How do you think I felt when I saw at article on Yahoo’s Tech section warning about how copiers can provide another method of identity theft?
Uh-oh! One more thing to worry about.
The Yahoo article links to Photocopiers: The newest ID theft threat by Computer World:
“At issue are the hard drives embedded in most copiers and intelligent printers manufactured in the past five years. Data is stored on the drive before a document is copied or printed; unless security provisions are in place, the data is stored unencrypted and remains there until the drive is full and new data overwrites old.”
Since most of us are preparing are taxes and probably making copies, this is something to be leery of.

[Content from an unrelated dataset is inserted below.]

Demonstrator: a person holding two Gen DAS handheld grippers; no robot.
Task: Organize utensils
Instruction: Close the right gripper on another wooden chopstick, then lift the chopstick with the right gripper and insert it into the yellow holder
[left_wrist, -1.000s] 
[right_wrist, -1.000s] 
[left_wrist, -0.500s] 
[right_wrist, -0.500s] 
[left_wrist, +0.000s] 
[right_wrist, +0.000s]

Hahah well I have got one up on you. I used to feed all of my documents to my gerbil, he would then proceed to chew the papers into itty bitty peices, then use them for his restroom. I feel sorry for anyone who would try to put that back together >
Gerbils! I wanted a gerbil as a kid but they were illegal in my state. I had hamsters.
You took recycling to a new level.
Oh brother! Now we have to worry about COPIERS too?? Oy!
Gulp! I didn’t know about copiers, either! When will it end?!!
I try not to think about how much information is probably tracked and stored in all sorts of ways – from surveillance cameras to cell phones to Internet sites to PCs to auto computers to store’s club cards.